-- Dataset excerpt follows --

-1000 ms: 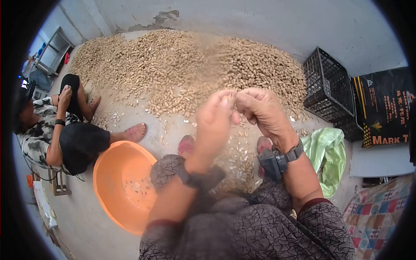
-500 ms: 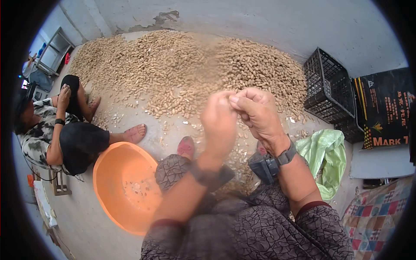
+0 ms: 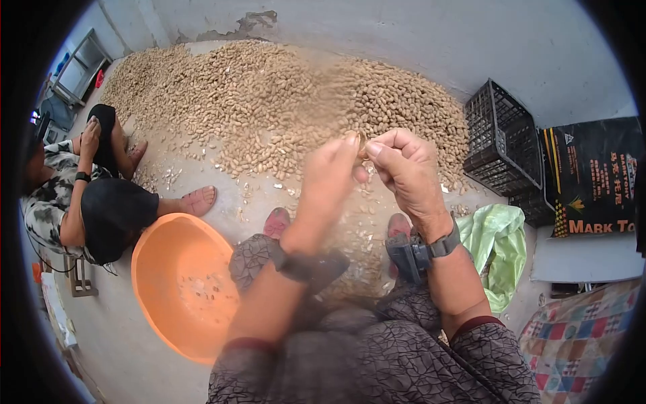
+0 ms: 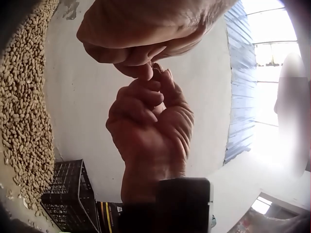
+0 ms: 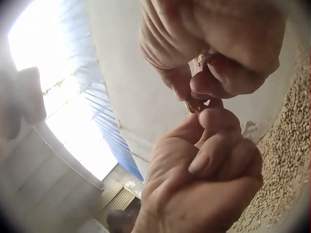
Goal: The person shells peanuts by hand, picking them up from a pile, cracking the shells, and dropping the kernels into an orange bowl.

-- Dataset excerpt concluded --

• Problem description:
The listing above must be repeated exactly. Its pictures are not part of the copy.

• Expected answer:
-1000 ms: 
-500 ms: 
+0 ms: 
+0 ms: 
+0 ms: 
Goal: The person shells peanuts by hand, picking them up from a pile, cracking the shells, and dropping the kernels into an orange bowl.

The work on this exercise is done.